- [TASK DIRECTIONS] Look through the entries below and return all lines including the word "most".

Source data
——————

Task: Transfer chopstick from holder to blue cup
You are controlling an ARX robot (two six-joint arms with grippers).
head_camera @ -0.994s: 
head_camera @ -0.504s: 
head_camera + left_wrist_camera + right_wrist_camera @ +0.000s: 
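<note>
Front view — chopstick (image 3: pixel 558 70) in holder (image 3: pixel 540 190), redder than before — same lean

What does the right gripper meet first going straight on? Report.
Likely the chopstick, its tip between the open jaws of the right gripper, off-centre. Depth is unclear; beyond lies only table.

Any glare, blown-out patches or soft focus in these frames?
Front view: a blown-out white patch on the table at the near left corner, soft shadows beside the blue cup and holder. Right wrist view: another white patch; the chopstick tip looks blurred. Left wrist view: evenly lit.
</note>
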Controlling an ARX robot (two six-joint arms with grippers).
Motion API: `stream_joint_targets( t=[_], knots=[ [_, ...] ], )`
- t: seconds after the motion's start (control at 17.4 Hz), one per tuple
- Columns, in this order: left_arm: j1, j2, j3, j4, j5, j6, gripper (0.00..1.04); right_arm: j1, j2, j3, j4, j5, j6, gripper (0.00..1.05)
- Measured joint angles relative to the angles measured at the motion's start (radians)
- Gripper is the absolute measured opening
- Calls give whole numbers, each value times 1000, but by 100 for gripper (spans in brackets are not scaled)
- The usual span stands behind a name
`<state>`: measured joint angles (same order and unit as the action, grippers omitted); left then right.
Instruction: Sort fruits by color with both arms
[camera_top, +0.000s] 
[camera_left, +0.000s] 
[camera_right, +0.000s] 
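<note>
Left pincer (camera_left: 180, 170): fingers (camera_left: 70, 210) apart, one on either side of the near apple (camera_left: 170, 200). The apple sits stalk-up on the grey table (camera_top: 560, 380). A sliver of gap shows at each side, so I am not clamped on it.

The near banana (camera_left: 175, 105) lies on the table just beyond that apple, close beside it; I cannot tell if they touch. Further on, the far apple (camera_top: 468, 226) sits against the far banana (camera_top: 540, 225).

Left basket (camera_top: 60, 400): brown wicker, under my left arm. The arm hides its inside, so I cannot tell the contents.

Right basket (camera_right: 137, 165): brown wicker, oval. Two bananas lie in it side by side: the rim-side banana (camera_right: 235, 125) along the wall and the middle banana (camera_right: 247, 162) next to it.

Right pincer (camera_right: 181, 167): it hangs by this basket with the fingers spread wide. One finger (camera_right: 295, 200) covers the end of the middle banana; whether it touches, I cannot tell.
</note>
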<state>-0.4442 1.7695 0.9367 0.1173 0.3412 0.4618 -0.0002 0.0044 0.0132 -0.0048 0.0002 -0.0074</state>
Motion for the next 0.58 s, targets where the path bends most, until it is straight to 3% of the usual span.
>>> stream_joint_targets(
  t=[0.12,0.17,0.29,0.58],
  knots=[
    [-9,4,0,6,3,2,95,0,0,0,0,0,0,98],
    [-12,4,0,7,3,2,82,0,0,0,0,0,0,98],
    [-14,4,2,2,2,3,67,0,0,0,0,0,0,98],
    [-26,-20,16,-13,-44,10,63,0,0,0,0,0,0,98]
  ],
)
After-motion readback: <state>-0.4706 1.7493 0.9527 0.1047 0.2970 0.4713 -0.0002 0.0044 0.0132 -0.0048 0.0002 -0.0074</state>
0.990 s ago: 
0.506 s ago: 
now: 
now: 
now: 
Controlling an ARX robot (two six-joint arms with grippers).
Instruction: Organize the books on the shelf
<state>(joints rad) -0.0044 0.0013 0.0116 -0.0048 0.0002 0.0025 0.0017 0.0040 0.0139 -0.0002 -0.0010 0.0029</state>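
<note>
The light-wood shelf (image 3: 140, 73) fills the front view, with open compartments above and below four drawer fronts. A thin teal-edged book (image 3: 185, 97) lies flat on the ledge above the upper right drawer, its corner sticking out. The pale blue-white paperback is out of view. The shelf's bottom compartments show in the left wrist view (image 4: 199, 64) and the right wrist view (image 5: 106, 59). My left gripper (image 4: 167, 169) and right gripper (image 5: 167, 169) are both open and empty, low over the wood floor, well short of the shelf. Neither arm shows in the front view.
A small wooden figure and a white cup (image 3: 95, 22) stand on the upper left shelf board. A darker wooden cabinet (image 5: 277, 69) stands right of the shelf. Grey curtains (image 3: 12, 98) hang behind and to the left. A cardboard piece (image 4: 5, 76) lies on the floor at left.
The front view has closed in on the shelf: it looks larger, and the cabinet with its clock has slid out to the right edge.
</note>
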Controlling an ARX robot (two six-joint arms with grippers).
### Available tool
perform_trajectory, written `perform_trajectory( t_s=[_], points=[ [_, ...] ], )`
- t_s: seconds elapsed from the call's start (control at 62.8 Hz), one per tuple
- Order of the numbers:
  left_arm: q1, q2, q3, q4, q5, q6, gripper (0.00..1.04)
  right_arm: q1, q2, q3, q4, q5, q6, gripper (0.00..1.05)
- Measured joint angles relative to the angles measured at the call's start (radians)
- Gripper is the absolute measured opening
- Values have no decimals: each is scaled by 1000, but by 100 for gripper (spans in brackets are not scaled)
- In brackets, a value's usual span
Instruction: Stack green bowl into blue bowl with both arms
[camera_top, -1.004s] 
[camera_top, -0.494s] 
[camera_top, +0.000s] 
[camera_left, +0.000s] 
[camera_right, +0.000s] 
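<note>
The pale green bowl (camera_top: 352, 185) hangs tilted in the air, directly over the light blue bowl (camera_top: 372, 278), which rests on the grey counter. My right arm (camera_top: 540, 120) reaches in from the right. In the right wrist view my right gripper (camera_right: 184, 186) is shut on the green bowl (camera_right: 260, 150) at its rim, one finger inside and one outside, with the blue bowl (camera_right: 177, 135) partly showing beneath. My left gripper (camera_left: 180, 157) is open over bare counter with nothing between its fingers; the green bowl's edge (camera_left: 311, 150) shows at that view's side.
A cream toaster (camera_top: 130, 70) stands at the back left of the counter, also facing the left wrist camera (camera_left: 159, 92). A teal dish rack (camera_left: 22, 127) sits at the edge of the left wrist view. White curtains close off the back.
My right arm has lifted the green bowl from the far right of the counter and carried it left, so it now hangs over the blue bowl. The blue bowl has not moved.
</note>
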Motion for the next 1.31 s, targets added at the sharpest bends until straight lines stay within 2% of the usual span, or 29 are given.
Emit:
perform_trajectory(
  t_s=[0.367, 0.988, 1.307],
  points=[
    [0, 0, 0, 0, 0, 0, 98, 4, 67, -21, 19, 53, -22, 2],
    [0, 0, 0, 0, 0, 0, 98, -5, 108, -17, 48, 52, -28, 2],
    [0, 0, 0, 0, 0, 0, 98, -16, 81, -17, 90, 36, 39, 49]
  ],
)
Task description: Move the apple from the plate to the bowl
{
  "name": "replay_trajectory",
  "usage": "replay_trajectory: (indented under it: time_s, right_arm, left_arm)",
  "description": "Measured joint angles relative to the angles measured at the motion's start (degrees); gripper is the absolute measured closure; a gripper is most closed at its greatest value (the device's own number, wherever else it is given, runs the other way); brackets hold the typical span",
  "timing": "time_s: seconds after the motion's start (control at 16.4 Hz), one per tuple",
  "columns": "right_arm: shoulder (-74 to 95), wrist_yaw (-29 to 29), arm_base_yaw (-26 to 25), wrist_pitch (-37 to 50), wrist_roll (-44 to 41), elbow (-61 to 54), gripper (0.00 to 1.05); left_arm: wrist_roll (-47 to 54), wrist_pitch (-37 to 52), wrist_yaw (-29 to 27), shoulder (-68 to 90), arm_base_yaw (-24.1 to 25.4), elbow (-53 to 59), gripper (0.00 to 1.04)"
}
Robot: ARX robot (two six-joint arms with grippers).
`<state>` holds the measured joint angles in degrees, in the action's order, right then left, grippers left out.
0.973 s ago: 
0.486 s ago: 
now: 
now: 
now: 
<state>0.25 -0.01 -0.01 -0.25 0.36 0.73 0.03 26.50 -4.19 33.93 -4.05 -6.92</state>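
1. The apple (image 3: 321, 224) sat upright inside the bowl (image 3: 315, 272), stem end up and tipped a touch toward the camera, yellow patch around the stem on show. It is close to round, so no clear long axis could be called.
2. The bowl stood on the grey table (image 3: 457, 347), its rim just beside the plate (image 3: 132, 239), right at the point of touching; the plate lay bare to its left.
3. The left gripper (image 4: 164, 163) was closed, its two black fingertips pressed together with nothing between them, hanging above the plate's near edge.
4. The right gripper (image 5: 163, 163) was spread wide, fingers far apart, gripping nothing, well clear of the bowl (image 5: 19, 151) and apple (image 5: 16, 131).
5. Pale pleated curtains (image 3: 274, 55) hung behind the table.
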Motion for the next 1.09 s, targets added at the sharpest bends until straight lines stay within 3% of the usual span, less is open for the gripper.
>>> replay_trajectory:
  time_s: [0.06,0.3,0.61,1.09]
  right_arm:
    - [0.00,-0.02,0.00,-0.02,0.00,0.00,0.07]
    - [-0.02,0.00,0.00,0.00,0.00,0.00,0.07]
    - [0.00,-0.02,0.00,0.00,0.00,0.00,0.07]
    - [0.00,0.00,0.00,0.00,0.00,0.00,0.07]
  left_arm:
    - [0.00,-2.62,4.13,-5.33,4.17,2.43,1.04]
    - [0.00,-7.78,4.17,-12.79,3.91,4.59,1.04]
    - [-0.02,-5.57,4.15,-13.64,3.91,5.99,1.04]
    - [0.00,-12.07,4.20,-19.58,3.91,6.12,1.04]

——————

- [TASK RESULT]
Motion for the next 0.58 s, targets where the path bends most, until it is straight to 3% of the usual span.
  "description": "Measured joint angles relative to the angles measured at the motion's start (degrees); gripper is the absolute measured closure; a gripper is most closed at its greatest value (the device's own number, wherever else it is given, runs the other way); brackets hold the typical span",

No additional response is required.